> _COLLECTED DATA_:
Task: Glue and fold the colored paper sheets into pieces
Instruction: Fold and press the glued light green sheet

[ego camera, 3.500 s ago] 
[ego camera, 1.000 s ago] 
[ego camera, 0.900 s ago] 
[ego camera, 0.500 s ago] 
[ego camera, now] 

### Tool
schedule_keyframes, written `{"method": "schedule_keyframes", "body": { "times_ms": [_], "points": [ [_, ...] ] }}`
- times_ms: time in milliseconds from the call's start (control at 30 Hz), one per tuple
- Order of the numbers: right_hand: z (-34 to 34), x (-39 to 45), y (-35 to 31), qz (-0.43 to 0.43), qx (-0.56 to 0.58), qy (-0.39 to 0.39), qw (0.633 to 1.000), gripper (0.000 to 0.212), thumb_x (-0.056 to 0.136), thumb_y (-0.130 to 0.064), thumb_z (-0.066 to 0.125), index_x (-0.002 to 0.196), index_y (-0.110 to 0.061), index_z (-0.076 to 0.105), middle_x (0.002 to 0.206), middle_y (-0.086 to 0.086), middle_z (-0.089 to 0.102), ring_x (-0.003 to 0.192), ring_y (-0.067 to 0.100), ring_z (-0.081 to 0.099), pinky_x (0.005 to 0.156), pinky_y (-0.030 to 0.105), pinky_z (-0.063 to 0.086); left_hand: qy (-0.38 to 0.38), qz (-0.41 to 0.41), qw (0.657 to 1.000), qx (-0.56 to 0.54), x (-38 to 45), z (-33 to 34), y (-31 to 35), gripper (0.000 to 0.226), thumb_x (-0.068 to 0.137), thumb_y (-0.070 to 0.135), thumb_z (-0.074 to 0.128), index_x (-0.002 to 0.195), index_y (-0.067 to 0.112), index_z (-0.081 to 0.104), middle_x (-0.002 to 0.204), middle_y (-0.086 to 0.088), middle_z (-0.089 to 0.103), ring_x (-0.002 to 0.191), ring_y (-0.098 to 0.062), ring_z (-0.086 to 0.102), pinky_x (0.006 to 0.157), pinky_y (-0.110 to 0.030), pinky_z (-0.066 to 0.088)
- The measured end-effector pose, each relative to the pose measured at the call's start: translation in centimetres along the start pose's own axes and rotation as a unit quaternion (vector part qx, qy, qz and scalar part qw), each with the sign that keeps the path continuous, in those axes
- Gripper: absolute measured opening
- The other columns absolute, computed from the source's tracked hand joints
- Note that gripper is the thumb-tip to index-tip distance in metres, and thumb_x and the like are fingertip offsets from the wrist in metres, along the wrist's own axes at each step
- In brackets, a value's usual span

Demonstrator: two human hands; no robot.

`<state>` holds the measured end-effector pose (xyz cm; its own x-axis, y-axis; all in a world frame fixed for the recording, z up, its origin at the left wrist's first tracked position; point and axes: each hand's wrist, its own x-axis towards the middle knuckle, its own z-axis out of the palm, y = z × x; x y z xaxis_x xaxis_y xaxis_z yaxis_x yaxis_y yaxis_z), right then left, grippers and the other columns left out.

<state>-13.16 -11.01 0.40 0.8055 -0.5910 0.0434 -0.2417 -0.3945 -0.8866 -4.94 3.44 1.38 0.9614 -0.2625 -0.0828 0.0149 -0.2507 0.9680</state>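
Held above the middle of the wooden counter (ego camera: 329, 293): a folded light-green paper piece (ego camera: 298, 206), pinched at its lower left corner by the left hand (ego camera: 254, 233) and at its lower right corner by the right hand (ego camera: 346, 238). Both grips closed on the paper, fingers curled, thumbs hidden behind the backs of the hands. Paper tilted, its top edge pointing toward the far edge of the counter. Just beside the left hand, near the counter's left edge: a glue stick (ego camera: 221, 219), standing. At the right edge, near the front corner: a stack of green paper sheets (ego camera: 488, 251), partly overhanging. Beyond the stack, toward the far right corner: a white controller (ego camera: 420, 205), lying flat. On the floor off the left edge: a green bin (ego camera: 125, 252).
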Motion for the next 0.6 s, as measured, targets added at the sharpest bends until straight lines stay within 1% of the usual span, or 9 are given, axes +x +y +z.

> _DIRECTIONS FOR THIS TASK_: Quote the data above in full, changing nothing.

> _ANSWER TO THIS PROBLEM_:
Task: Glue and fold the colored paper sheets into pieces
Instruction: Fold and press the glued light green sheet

[ego camera, 3.500 s ago] 
[ego camera, 1.000 s ago] 
[ego camera, 0.900 s ago] 
[ego camera, 0.500 s ago] 
[ego camera, now] 

### Tool
schedule_keyframes, written `{"method": "schedule_keyframes", "body": { "times_ms": [_], "points": [ [_, ...] ] }}`
- times_ms: time in milliseconds from the call's start (control at 30 Hz), one per tuple
- Order of the numbers: right_hand: z (-34 to 34), x (-39 to 45), y (-35 to 31), qz (-0.43 to 0.43), qx (-0.56 to 0.58), qy (-0.39 to 0.39), qw (0.633 to 1.000), gripper (0.000 to 0.212), thumb_x (-0.056 to 0.136), thumb_y (-0.130 to 0.064), thumb_z (-0.066 to 0.125), index_x (-0.002 to 0.196), index_y (-0.110 to 0.061), index_z (-0.076 to 0.105), middle_x (0.002 to 0.206), middle_y (-0.086 to 0.086), middle_z (-0.089 to 0.102), ring_x (-0.003 to 0.192), ring_y (-0.067 to 0.100), ring_z (-0.081 to 0.099), pinky_x (0.005 to 0.156), pinky_y (-0.030 to 0.105), pinky_z (-0.063 to 0.086); left_hand: qy (-0.38 to 0.38), qz (-0.41 to 0.41), qw (0.657 to 1.000), qx (-0.56 to 0.54), x (-38 to 45), z (-33 to 34), y (-31 to 35), gripper (0.000 to 0.226), thumb_x (-0.068 to 0.137), thumb_y (-0.070 to 0.135), thumb_z (-0.074 to 0.128), index_x (-0.002 to 0.195), index_y (-0.067 to 0.112), index_z (-0.081 to 0.104), middle_x (-0.002 to 0.204), middle_y (-0.086 to 0.088), middle_z (-0.089 to 0.103), ring_x (-0.002 to 0.191), ring_y (-0.098 to 0.062), ring_z (-0.086 to 0.102), pinky_x (0.006 to 0.157), pinky_y (-0.110 to 0.030), pinky_z (-0.066 to 0.088)
- The measured end-effector pose, each relative to the pose measured at the call's start: translation in centimetres along the start pose's own axes and rotation as a unit quaternion (vector part qx, qy, qz and scalar part qw), each with the sign that keeps the path continuous, in those axes
- Gripper: absolute measured opening
- The other columns absolute, computed from the source's tracked hand joints
- Note that gripper is the thumb-tip to index-tip distance in metres, and thumb_x and the like are fingertip offsets from the wrist in metres, along the wrist's own axes at each step
- In brackets, a value's usual span

Demonstrator: two human hands; no robot.

`<state>` holds the measured end-effector pose (xyz cm; its own x-axis, y-axis; all in a world frame fixed for the recording, z up, its origin at the left wrist's first tracked position; point and axes: each hand's wrist, its own x-axis towards the middle knuckle, its own z-axis out of the palm, y = z × x; x y z xaxis_x xaxis_y xaxis_z yaxis_x yaxis_y yaxis_z), right then left, grippers and the other columns left out.

<state>-13.16 -11.01 0.40 0.8055 -0.5910 0.0434 -0.2417 -0.3945 -0.8866 -4.94 3.44 1.38 0.9614 -0.2625 -0.0828 0.0149 -0.2507 0.9680</state>
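Held above the middle of the wooden counter (ego camera: 329, 293): a folded light-green paper piece (ego camera: 298, 206), pinched at its lower left corner by the left hand (ego camera: 254, 233) and at its lower right corner by the right hand (ego camera: 346, 238). Both grips closed on the paper, fingers curled, thumbs hidden behind the backs of the hands. Paper tilted, its top edge pointing toward the far edge of the counter. Just beside the left hand, near the counter's left edge: a glue stick (ego camera: 221, 219), standing. At the right edge, near the front corner: a stack of green paper sheets (ego camera: 488, 251), partly overhanging. Beyond the stack, toward the far right corner: a white controller (ego camera: 420, 205), lying flat. On the floor off the left edge: a green bin (ego camera: 125, 252).
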Motion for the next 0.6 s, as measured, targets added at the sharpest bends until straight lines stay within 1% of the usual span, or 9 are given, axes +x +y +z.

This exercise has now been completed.